Friday, September 25, 2015

Title
Speaker


Time
Place
Sponsor

Pfaffianization of a semi-discrete KP equation and matrix integrals
Chun-Xia Li
College of Charleston, USA
and Capital Normal University, China
3:00pm-4:00pm
CMC 130
Wen-Xiu Ma

Abstract

In this talk, I'd like to first explore a semi-discrete KP equation whose solutions can be expressed in terms of both Wronskian determinants and Grammian determinants. Through the procedure of Pfaffianization, we are able to derive the coupled system for the semi-discrete KP equation. Due to the close connections between matrix integrals and integrable systems, we manage to obtain matrix integral solutions to the semi-discrete KP equation and its coupled system.

Friday, September 18, 2015

Title
Speaker


Time
Place
Sponsor

Pattern Mixture Weighted GEE Models for Survey Nonresponses
Ming Ji
Professor of Biostatistics
USF College of Nursing
3:00pm-3:30pm
CMC 130
Lesɫaw Skrzypek

Abstract

Survey nonresponses is an epic issue for social and behavioral research. There has been methodological development on survey nonresponse in the past decades which resulted in statistical methods such as multiple imputation and inverse probability weighting. In biostatistics research, there has been decades of research development on handling missing data from longitudinal studies such as clinical trials which yielded statistical methods such as pattern mixture models. In this talk, we will first demonstrate the equivalence of complex survey logistic and Generalized Estimating Equation (GEE) logistic regression.

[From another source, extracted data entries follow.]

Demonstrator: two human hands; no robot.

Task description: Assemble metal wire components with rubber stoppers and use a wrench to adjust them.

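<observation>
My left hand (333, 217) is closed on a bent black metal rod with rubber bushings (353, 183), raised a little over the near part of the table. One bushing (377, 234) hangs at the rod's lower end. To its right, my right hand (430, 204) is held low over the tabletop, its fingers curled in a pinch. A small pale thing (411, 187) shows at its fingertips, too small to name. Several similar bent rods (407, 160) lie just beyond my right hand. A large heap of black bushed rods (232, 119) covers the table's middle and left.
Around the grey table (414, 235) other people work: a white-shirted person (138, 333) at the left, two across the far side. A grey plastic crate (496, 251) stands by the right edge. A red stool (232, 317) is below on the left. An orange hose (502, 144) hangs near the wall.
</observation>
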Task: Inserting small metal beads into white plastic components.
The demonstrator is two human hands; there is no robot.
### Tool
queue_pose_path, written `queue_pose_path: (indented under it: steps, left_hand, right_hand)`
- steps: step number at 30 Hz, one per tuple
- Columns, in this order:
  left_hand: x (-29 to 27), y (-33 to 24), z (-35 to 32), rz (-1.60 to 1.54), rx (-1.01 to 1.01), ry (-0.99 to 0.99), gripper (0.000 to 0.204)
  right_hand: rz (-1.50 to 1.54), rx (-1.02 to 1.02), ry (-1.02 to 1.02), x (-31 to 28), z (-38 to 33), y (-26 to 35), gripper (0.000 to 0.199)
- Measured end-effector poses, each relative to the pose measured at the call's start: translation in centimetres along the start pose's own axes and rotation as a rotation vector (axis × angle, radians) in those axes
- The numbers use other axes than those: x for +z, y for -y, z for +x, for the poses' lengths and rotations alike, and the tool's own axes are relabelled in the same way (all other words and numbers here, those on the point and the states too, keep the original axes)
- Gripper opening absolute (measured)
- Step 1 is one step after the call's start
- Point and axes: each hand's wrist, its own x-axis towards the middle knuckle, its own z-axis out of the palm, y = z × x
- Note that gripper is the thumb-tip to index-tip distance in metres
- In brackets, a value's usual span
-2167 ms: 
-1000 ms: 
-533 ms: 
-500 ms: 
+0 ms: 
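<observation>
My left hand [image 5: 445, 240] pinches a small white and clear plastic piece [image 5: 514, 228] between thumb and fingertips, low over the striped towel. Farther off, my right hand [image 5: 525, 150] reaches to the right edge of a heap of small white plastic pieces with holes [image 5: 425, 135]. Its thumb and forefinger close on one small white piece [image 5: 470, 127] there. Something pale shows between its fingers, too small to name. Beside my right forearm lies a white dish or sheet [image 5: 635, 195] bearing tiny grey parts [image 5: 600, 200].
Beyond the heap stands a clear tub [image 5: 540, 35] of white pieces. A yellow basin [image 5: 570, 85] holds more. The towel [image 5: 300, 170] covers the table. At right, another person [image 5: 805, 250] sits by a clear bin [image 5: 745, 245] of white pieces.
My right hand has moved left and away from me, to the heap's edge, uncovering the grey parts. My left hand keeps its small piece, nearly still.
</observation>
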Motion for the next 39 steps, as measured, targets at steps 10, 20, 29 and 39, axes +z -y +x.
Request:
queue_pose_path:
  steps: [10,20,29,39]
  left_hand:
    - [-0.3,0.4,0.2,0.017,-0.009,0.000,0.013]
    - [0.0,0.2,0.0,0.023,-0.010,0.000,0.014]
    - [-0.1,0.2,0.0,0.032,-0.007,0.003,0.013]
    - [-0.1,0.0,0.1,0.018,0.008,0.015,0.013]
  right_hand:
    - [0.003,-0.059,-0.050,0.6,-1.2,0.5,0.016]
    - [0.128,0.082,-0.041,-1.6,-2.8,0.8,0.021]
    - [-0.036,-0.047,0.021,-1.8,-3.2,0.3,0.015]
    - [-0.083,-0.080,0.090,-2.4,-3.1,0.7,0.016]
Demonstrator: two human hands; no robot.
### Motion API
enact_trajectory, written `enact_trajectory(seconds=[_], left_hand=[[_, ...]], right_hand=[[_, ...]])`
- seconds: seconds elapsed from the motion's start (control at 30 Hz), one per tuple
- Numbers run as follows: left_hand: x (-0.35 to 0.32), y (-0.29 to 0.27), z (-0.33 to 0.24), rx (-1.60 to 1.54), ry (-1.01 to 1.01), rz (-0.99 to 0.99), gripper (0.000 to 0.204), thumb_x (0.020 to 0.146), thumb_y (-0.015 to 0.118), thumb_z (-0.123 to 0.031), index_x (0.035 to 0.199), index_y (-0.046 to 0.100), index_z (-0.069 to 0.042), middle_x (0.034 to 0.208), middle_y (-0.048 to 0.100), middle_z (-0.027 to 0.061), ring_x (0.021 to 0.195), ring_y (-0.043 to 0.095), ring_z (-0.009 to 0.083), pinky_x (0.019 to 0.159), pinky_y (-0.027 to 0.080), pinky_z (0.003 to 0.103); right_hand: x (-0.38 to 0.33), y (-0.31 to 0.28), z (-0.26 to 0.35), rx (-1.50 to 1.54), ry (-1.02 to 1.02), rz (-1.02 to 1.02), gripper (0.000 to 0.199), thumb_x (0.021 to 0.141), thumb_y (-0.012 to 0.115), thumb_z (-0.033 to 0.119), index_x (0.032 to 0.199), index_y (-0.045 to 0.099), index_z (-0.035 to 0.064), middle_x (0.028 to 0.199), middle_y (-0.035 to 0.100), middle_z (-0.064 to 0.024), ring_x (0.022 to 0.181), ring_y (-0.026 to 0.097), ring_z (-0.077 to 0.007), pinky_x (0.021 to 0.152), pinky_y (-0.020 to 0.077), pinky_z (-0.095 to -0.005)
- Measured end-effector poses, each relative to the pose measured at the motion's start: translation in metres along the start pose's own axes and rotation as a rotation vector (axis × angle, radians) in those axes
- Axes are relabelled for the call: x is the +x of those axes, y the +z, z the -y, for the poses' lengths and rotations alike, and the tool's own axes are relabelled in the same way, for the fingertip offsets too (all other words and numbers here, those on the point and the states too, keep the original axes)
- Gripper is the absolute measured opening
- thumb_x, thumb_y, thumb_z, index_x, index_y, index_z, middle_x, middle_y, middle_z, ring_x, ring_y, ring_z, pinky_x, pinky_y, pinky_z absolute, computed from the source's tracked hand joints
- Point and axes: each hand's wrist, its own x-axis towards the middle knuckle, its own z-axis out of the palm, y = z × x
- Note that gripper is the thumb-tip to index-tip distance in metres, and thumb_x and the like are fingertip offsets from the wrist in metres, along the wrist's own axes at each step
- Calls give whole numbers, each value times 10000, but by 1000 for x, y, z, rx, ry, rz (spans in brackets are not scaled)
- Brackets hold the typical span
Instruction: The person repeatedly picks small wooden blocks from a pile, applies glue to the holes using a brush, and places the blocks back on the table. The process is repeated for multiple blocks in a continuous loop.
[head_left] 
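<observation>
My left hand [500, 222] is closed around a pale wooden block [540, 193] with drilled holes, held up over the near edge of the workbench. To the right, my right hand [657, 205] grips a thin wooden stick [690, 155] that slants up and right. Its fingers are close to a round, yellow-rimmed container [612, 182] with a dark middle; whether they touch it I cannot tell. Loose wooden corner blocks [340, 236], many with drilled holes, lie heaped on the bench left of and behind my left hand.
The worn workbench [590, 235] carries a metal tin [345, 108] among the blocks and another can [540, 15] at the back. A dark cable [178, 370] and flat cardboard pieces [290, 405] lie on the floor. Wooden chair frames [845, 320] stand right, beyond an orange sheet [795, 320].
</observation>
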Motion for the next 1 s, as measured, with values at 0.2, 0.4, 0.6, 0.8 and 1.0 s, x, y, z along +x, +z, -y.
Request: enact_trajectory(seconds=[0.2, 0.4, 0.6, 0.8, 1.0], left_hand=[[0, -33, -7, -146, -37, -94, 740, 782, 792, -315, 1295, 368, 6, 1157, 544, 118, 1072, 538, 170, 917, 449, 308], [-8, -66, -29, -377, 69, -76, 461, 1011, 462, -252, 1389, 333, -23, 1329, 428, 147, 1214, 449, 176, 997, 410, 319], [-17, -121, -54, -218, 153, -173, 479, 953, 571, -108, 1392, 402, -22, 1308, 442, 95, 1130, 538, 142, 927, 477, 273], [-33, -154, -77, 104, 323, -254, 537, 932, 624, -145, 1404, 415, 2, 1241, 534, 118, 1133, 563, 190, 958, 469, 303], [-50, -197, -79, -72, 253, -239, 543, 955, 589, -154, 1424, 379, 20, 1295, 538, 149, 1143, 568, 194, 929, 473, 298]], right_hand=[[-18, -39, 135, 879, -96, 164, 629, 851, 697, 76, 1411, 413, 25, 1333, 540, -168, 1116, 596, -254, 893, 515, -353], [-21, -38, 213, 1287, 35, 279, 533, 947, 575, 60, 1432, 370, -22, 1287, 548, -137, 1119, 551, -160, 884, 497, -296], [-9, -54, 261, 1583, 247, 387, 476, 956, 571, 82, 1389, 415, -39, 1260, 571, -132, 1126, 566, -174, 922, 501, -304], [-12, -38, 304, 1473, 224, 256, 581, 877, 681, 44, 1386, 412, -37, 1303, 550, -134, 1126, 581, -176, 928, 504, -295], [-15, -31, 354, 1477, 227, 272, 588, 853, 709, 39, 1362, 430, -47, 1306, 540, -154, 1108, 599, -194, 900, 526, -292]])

Based on this equivalence of the two classes of models from the fields of survey and biostatistics research, we discuss how to implement pattern mixture GEE models to analyze survey nonresposnes which follows the exponential distribution family.

Title
Speaker


Time
Place
Sponsor

Big Data and Health Research — A Statistician's Perspective
Ming Ji
Professor of Biostatistics
USF College of Nursing
3:30pm-4:00pm
CMC 130
Lesɫaw Skrzypek

Abstract

It is without doubt that we are currently in a revolution brought by big data. Big data challenges the limits of the existing technology and scientific methods to process and analyze data. In this talk, I will briefly review the big data revolution and its impact on health research from the perspective of a statistician. I will discuss what big data is, the characteristics of big data, the challenges of big data to data sciences, and my personal views on several key areas for big data research, successful applications of big data in health research and how to use big data in our own research.

Friday, August 28, 2015

Title
Speaker


Time
Place
Sponsor

Inversible fibrations, globalization and triviality of maps
Nigar Tuncer
Bahcesehir University
Istanbul, Turkey
3:00pm-4:00pm
CMC 108
Nataša Jonoska

Abstract

Dyer and Eilenberg (1988) in “Globalizing Fibrations by schedules” defined inversible fibration and prove a globalization theorem for these kind of fibrations, then they asked whether a locally trivial maps over contractible space is trivial. In this talk, we provide some further details concerning inversible fibrations and we define also inversible Hurewicz Fibrations, relate these to the inversible fibrations of Dyer and Eilenberg and study inversibility for path space fibrations. An affirmative answer to a special case of the Dyer and Eilenberg question is given.